A COMMITMENT TO EMPOWER


UNFPA's commitment to the WSC Plan of Action as well as to the ICDP Programme of Action is reflected in its efforts to devote resources to four major areas: girls' education, adolescent reproductive and sexual health; preventing the spread of HIV/AIDS; and reducing maternal mortality.

Empowering women - through educating girls in fields beyond society's ascribed roles - contributes substantially to the prevention of HIV/AIDS and the reduction of maternal deaths and disabilities. Without this, real progress in achieving reproductive health goals cannot proceed.

Educating girls, especially through and beyond the secondary level, for instance, has been logically and statistically linked to reducing maternal deaths and disabilities, delaying early marriage, and preventing unsafe sex. With a higher level of education, women earn and control their own incomes, adopt healthy lifestyles, use information which widens their opportunity to gain effective access to better health care, and tend to be more confident and assertive.

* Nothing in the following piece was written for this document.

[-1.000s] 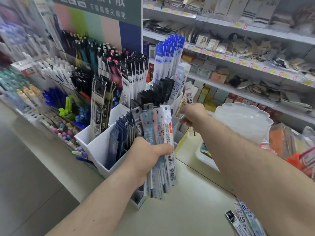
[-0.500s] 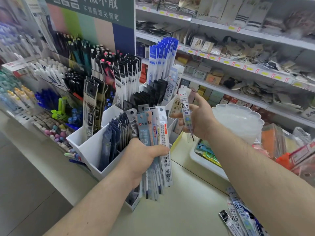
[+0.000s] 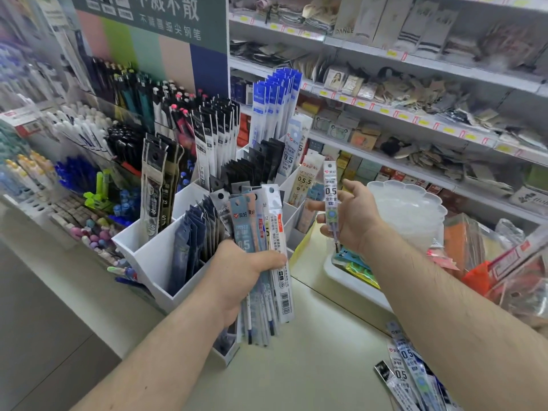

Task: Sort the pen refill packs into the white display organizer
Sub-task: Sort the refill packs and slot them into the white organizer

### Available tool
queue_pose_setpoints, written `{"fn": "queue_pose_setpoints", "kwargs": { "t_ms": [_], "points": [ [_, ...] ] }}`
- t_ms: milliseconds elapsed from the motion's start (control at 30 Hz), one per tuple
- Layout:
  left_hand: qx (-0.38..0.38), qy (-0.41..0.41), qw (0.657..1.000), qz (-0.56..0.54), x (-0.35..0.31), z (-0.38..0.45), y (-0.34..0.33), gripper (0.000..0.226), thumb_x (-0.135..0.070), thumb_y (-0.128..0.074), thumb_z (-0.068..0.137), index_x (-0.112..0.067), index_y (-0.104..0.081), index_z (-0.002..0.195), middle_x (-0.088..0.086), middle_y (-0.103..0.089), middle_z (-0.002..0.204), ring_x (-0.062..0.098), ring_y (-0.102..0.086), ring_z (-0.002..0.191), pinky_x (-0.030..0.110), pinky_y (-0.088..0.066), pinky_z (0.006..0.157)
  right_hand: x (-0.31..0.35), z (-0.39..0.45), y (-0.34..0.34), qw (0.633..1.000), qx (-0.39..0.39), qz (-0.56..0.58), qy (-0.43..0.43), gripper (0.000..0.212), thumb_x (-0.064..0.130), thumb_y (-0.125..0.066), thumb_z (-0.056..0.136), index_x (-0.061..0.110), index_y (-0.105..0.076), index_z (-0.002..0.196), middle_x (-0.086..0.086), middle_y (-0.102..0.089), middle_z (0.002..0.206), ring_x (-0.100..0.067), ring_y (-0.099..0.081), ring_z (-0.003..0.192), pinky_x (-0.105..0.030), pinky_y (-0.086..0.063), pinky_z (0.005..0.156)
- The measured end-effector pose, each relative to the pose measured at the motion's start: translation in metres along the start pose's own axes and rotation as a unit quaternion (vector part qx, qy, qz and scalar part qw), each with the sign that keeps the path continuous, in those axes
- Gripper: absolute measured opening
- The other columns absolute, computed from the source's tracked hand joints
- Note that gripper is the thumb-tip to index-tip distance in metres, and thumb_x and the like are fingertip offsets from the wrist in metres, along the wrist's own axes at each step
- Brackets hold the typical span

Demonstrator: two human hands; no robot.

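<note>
Right down by the bottom edge first: loose refill packs [image 3: 410, 378] lying fanned on the pale counter [image 3: 311, 366], under the right forearm, not sorted yet.

Then up to the left hand [image 3: 237, 274], fingers and thumb wrapped tight round a thick bundle of packs [image 3: 268, 262], held upright with the hang-tab ends up and the refill tips poking out below the fist. Parked right in front of the white display organizer [image 3: 160, 262], touching or nearly so, can't tell which.

Over to the right hand [image 3: 351, 216], pinching a single pack [image 3: 330, 197] marked 0.5, thumb in front and fingers behind, the rest of the fingers loosely spread. Long axis close to vertical, tab up, tip hanging below the palm.

Now the bit that matters: organizer slots sitting to the left of that single pack and a little further back, with similar 0.5 packs [image 3: 304, 185] standing in the compartment just beside it. Right hand clearly the nearer one to that slot. Already upright, so probably just a short slide left and a drop in, tip first.

Further back, pen racks [image 3: 124, 120] and cluttered shop shelves [image 3: 415, 120].
</note>
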State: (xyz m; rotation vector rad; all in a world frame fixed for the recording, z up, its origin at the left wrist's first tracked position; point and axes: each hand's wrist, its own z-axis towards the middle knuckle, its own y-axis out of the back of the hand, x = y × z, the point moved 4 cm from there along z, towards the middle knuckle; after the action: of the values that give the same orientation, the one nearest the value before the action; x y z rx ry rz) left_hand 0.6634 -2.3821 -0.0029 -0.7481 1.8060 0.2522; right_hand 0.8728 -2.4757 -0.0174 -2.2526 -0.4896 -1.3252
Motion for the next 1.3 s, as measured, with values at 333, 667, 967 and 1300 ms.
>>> {"fn": "queue_pose_setpoints", "kwargs": {
  "t_ms": [333, 667, 967, 1300],
  "points": [
    [-0.007, -0.004, 1.0, 0.004, -0.003, 0.0, 0.006, 0.015, 0.006, -0.07, 0.083, -0.005, -0.071, 0.093, 0.014, -0.074, 0.079, 0.031, -0.073, 0.073, 0.047, -0.061, 0.07, 0.011, 0.011, -0.009, 0.994, -0.104, -0.016, 0.028, 0.024, 0.022, -0.037, 0.1, 0.008, -0.054, 0.091, -0.01, -0.062, 0.071, -0.018, -0.051, 0.05, -0.029, -0.041, 0.053],
    [-0.017, -0.004, 1.0, 0.003, -0.003, 0.002, 0.008, 0.018, 0.006, -0.07, 0.083, -0.007, -0.072, 0.094, 0.015, -0.075, 0.082, 0.033, -0.074, 0.078, 0.048, -0.062, 0.073, 0.022, 0.008, -0.013, 0.986, -0.104, -0.066, 0.111, 0.013, 0.011, -0.059, 0.098, 0.006, -0.067, 0.108, -0.001, -0.069, 0.084, 0.0, -0.057, 0.048, -0.018, -0.043, 0.051],
    [-0.016, -0.003, 1.0, -0.002, -0.006, 0.002, 0.007, 0.017, 0.006, -0.069, 0.083, -0.007, -0.072, 0.092, 0.015, -0.075, 0.081, 0.033, -0.073, 0.078, 0.049, -0.061, 0.075, 0.045, 0.005, -0.019, 0.976, -0.111, -0.04, 0.184, 0.013, 0.005, -0.06, 0.097, 0.009, -0.066, 0.087, -0.009, -0.069, 0.078, -0.014, -0.064, 0.059, -0.025, -0.051, 0.058],
    [-0.014, 0.007, 1.0, 0.007, -0.004, -0.001, 0.012, 0.018, 0.003, -0.071, 0.084, -0.011, -0.072, 0.096, 0.014, -0.076, 0.089, 0.031, -0.074, 0.083, 0.05, -0.061, 0.078, 0.062, 0.021, -0.056, 0.959, -0.132, -0.036, 0.25, 0.023, 0.005, -0.059, 0.097, 0.016, -0.068, 0.079, -0.005, -0.071, 0.08, -0.017, -0.071, 0.08, -0.034, -0.06, 0.086]
  ]
}}
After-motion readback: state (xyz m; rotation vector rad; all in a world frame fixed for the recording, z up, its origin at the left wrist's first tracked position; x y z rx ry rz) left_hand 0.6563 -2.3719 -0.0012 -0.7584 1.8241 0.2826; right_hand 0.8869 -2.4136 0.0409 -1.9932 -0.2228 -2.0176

The degree to which adolescents' rights to reproductive and sexual health are recognised and respected influences the nature of the policies governments enact towards adolescents and the range of services governments as well as civil society provide. A restrictive view of adolescents and a non-recognition of their rights tend to ignore adolescents' needs and compromises the services they are entitled to. A more humane and enlightened view of adolescents, on the other hand, understands only too well that respecting the rights and fulfilling the needs of girls and boys now will affect the way they live out their lives as women and men in the future.

HIV/AIDS is as much an issue of gender and poverty as it is an issue of biology and access to information and services. It is not surprising therefore to observe that the prevalence of HIV/AIDS among women in developing countries is 37 times that of the prevalence among the relatively more powerful and independent women of industrialised countries. And the prevalence of HIV/AIDS in men in developing countries, who have much power relative to their female counterparts, is 9 times that of the prevalence of men in industrialised nations. Furthermore young women are more vulnerable than young men - in some Africa countries, average rates in teenage girls are over five times higher than those in teenage boys.

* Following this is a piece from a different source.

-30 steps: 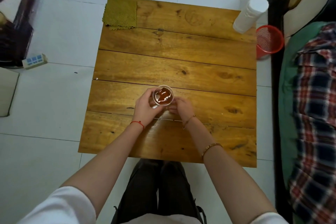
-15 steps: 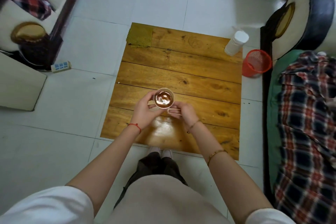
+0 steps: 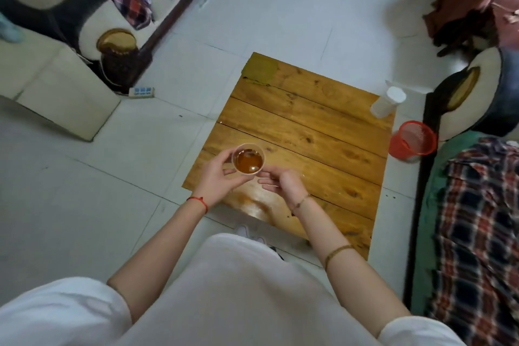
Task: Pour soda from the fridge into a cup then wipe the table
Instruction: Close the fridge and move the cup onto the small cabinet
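A clear cup point(image 3: 249, 159) holding brown soda is lifted above the near left part of the low wooden table point(image 3: 309, 132). My left hand point(image 3: 217, 177) grips the cup from its left side. My right hand point(image 3: 283, 181) hovers just right of the cup with fingers stretched out, touching or almost touching its base. A green cloth point(image 3: 260, 70) lies flat on the table's far left corner. A white bottle point(image 3: 387, 101) stands at the far right corner.
A red mesh basket point(image 3: 411, 142) sits on the floor right of the table. A bed with a plaid blanket point(image 3: 477, 233) runs along the right. A power strip point(image 3: 141, 91) and furniture stand at the left. Another person's sleeve point(image 3: 505, 14) shows at top right.
I have stood up, so the table looks smaller and farther below. The cup has risen off the table in my left hand, and my right hand's fingers have loosened from it.
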Available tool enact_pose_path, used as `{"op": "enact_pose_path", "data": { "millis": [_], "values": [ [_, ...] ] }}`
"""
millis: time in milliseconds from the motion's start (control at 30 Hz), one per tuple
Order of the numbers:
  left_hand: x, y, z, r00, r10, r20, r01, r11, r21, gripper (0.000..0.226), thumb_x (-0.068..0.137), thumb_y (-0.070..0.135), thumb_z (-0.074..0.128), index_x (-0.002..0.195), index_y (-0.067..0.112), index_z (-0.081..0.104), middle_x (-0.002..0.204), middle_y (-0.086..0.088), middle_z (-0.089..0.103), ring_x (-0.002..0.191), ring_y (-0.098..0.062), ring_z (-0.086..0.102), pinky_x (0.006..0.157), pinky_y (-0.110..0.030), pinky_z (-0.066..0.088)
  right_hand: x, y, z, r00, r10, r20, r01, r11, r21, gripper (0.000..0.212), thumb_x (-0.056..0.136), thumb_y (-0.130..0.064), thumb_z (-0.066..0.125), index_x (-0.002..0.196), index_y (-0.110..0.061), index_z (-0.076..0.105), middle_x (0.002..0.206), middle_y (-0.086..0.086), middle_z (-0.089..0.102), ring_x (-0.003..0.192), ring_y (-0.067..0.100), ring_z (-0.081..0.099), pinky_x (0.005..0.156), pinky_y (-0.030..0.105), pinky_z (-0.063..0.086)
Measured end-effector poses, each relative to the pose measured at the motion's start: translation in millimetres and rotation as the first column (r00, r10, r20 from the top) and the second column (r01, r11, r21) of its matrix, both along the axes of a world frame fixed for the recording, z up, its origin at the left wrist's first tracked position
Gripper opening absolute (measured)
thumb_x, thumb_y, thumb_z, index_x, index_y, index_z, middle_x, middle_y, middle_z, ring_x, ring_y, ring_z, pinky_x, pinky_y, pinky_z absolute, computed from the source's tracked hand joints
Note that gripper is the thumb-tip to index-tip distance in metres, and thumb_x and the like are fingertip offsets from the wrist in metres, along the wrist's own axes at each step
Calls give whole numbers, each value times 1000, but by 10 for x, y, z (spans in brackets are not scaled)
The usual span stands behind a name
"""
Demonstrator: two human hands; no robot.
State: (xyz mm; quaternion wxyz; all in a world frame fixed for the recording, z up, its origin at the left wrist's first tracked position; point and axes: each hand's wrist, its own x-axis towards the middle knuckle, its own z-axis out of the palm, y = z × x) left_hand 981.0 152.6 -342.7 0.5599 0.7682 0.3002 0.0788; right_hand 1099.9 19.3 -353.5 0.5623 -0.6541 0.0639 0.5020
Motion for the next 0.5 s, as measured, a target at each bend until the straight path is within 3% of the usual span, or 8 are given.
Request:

In preventing maternal deaths and disabilities, women's lives depend on their ability to decide whether - and when - they should seek medical care. In many parts of the world, women do not have within their control the power to decide on these reproductive choices. This life-saving decision-making power lies with their husbands, mothers-in-law, and their grandmothers.

Thus, empowering women underscores the ability to make genuine reproductive choices, to decide if and when they should give birth, and, if and when they should even have sex. These choices are influenced largely by their incomes, their ability to own property, their education and literacy levels, and their status within their families and their communities.